295 — Why do deep convolutional networks generalize so poorly to small image transformations?
Read on 11 June 2018Despite their incredible power to perform seemingly impossible feats of image-recognition or image-processing, large-scale deep convolutional networks — the fundamental component of state of the art computer vision machine learning systems — fail miserably when their inputs are shifted only very slightly.
Why?
Azulay and Weiss explain that CNNs are extremely susceptible to simple image manipulation: Take an image, set it in a larger “frame” of inpainted pixels, and try to classify it (a very common CV task). Now shift that image very slightly in its frame, or rotate it very slightly, or perturb it in any other minor way — and the net falls to pieces. The brittleness of the classification result is not only vulnerable to these modifications; the classification quality actually decreases with the depth of the net (completely counter to our intuitions).

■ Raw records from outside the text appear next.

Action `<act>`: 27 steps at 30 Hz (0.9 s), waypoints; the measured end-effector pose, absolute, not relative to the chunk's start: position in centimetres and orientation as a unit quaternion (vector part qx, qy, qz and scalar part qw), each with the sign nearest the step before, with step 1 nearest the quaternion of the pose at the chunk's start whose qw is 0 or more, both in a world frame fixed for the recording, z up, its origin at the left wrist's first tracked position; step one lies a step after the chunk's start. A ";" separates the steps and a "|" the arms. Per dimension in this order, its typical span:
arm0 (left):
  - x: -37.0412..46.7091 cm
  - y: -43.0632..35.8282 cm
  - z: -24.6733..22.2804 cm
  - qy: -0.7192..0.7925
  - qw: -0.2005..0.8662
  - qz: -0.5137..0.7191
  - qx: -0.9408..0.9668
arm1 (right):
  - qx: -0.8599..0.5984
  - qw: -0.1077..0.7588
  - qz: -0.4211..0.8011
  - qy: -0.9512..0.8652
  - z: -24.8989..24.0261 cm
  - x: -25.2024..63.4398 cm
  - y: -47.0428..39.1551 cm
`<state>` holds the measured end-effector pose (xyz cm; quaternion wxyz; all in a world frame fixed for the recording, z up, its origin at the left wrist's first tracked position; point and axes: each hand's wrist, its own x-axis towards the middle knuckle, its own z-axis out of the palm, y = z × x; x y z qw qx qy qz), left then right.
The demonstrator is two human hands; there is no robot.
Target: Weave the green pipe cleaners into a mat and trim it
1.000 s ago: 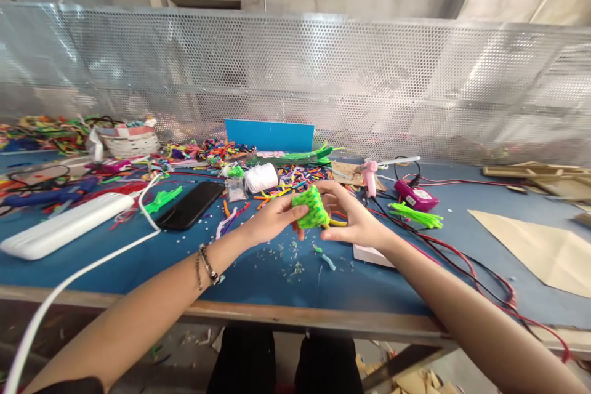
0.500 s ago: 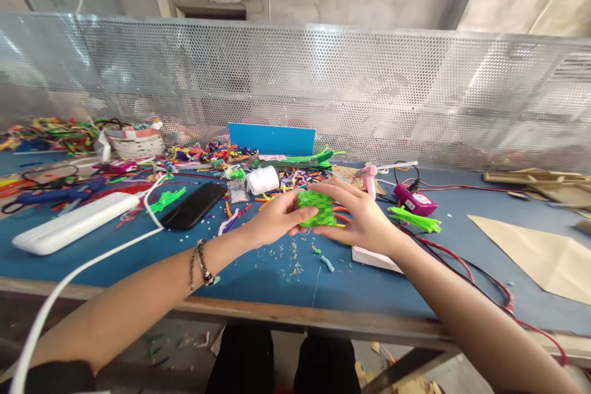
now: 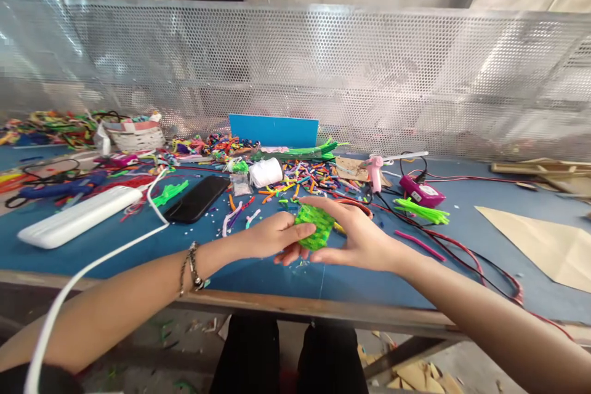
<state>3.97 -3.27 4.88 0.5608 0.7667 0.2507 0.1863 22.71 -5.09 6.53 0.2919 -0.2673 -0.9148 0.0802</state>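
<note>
A small green woven piece [image 3: 316,225] with a checkered pattern is held up over the blue tabletop, between both hands. My left hand [image 3: 279,235] pinches its left edge, thumb across the front and fingers behind. My right hand [image 3: 357,234] curves around its right side, the index finger along the top edge and the thumb near the bottom corner. Beyond the hands lie many short colourful pieces [image 3: 318,176] and a white spool [image 3: 265,172]. A pink glue gun [image 3: 375,173] stands to the right of the pile.
A black phone [image 3: 197,198] and a white power strip [image 3: 80,215] with its cable lie left. At right are a magenta box [image 3: 422,191], green strips [image 3: 422,211], red and black cords and brown paper [image 3: 538,243]. A perforated metal screen [image 3: 295,68] stands behind.
The view has tilted slightly down. Both hands have lowered toward the table edge, and the green piece is now tilted. A magenta strip shows beside my right forearm.
</note>
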 end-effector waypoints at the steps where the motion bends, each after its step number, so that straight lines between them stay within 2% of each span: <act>1: 3.8 -3.1 4.9 0.236 0.580 0.174 0.760 | -0.258 0.288 0.137 -0.912 6.5 22.7 -5.1; 5: 3.3 -1.9 4.7 0.234 0.586 0.179 0.754 | -0.264 0.316 0.309 -0.857 5.8 22.7 -4.6; 8: 3.0 -1.1 4.5 0.248 0.565 0.117 0.778 | -0.287 0.307 0.381 -0.824 5.1 22.4 -4.3; 10: 2.8 -0.9 4.5 0.281 0.474 0.100 0.828 | -0.324 0.284 0.383 -0.817 4.6 22.0 -4.1; 13: 2.7 -0.8 4.4 0.336 0.229 0.132 0.904 | -0.397 0.246 0.329 -0.821 3.8 21.5 -3.8; 15: 2.8 -0.9 4.2 0.339 0.141 0.118 0.922 | -0.439 0.224 0.296 -0.818 3.3 21.2 -3.6; 18: 3.0 -0.8 4.0 0.343 0.151 0.097 0.922 | -0.467 0.217 0.324 -0.794 2.9 20.9 -3.4; 21: 3.1 -0.5 3.9 0.346 0.220 0.128 0.903 | -0.446 0.231 0.413 -0.760 3.0 20.8 -3.4; 24: 3.1 -0.2 3.9 0.335 0.293 0.149 0.883 | -0.443 0.254 0.453 -0.731 3.0 21.1 -3.5; 27: 2.9 0.0 3.6 0.365 0.312 0.160 0.862 | -0.469 0.260 0.481 -0.693 2.9 21.4 -3.5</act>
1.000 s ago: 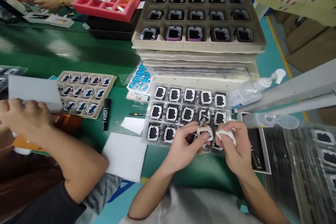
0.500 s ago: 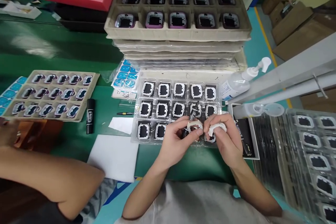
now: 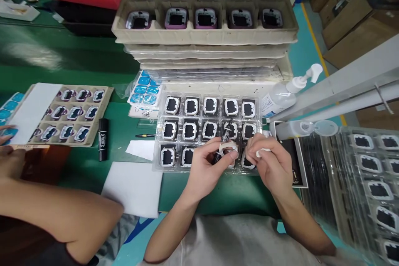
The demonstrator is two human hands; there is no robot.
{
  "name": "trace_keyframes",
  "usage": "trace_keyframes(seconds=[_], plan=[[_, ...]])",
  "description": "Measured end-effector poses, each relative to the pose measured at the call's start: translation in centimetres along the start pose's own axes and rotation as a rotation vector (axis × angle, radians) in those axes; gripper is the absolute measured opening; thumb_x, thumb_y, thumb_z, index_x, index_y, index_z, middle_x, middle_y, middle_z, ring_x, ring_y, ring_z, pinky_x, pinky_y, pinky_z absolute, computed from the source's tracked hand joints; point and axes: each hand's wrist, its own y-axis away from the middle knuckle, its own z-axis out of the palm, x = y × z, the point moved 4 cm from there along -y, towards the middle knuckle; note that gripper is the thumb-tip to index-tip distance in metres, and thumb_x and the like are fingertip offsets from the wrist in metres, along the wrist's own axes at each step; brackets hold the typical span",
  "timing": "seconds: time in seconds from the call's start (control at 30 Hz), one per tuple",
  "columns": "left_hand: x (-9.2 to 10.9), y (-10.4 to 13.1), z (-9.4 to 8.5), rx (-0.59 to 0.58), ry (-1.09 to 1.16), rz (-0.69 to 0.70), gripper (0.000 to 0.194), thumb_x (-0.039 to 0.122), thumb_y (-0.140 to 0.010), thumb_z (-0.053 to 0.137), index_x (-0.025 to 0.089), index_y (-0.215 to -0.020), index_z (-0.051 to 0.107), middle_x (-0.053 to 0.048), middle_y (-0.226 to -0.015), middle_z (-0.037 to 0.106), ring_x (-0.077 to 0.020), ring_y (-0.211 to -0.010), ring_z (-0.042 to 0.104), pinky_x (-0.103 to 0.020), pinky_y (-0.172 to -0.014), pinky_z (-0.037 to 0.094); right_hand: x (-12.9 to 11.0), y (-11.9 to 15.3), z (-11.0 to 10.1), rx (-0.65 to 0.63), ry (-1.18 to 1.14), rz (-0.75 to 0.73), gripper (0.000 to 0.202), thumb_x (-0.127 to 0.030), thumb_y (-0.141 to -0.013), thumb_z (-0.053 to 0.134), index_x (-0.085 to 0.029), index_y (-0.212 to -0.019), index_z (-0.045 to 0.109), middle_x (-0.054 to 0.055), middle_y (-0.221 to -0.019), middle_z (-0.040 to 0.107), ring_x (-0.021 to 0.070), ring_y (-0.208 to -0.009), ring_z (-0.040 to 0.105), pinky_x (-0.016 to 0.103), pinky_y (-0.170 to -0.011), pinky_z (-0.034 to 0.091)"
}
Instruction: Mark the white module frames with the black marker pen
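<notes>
Over the front right of a clear plastic tray (image 3: pixel 158 137) are both my hands. My left hand (image 3: pixel 207 166) grips a pale rounded frame (image 3: pixel 229 148) between thumb and fingers, with a black marker (image 3: pixel 226 133) also tucked in that hand, its tip pointing up and away. Just to the right, my right hand (image 3: pixel 274 162) pinches a crumpled white wipe (image 3: pixel 263 152), its fingertips apart from the frame. White-rimmed square parts with black centres (image 3: pixel 210 107) fill the tray's pockets, the nearer ones partly hidden by my hands.
Stacked trays (image 3: pixel 205 37) stand behind. On the right are a pump bottle (image 3: pixel 280 95), a lying bottle (image 3: pixel 293 129) and more trays (image 3: pixel 355 166). At left lie a marker (image 3: pixel 103 139), a white foam sheet (image 3: pixel 132 187) and a person's arm (image 3: pixel 59 208) beside another tray (image 3: pixel 109 95).
My right hand has drawn slightly away from the frame, and the wipe is more bunched inside its fingers. At left, a white sheet now covers part of the other person's tray.
</notes>
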Motion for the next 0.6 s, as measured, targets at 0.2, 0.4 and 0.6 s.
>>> trace_keyframes(seconds=[0.2, 0.4, 0.6], plan=[[-0.32, 0.03, -0.13, 0.018, -0.026, -0.044, 0.024, 0.035, -0.096, 0.084, 0.019, -0.079, 0.081, -0.003, -0.087, 0.067, -0.0123, -0.078, 0.057, -0.023, -0.06, 0.041, -0.16, 0.18, 0.67, -0.066, -0.002, 0.017, 0.011, -0.019, -0.114, 0.053, -0.029, -0.112, 0.057, -0.004, -0.085, 0.047, 0.0137, -0.071, 0.044, 0.03, -0.065, 0.034], [-0.32, 0.2, -0.07, 0.005, 0.051, -0.129, 0.029, 0.041, -0.094, 0.086, 0.017, -0.079, 0.081, -0.001, -0.077, 0.066, -0.0054, -0.054, 0.047, -0.021, -0.045, 0.032, -0.21, 0.36, 0.57, -0.063, 0.106, 0.01, 0.01, -0.021, -0.115, 0.053, -0.03, -0.117, 0.049, -0.004, -0.087, 0.049, 0.0137, -0.075, 0.046, 0.03, -0.069, 0.036], [-0.79, 0.38, -0.18, 0.024, 0.193, -0.24, 0.027, 0.042, -0.089, 0.089, 0.017, -0.092, 0.081, -0.001, -0.068, 0.07, -0.0068, -0.046, 0.05, -0.018, -0.039, 0.032, -0.86, 0.57, 0.39, -0.041, 0.29, -0.009, 0.013, -0.021, -0.115, 0.053, -0.03, -0.124, 0.051, -0.001, -0.1, 0.057, 0.0136, -0.082, 0.053, 0.029, -0.073, 0.043]])
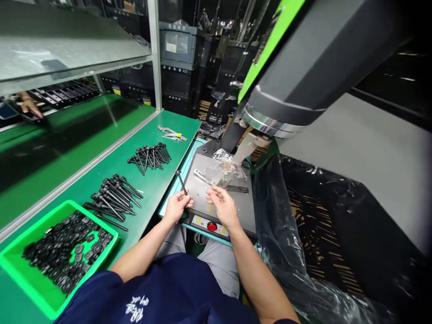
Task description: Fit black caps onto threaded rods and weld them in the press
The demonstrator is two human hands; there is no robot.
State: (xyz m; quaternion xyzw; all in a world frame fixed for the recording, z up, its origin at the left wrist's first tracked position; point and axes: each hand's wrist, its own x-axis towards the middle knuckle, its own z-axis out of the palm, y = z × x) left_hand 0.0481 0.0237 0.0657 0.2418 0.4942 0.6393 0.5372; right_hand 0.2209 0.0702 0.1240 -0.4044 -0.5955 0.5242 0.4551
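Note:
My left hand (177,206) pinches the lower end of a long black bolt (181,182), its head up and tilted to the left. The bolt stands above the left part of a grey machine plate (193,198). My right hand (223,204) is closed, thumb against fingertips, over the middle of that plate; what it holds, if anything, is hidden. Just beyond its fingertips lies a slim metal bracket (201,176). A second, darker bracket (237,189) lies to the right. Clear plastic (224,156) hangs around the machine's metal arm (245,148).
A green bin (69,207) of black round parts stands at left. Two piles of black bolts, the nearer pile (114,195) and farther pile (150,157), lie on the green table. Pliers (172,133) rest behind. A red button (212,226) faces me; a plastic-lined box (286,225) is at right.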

The researchers’ explanation for this is that CNNs are so sensitive because of biases in their training datasets: All of the training data conventionally hold a single ‘target’ in frame, and the target is generally centered. Changing this is trivial, but not so intuitive: Photographers generally center targets in frame and intend to maintain an ‘upright’ angle in the frame, keeping lines or faces oriented to a cardinal axis. Though it’s possible to modify this when training, the size of the training dataset must grow exponentially, making this a far more difficult task than simply adding new photos or perturbations to the training set.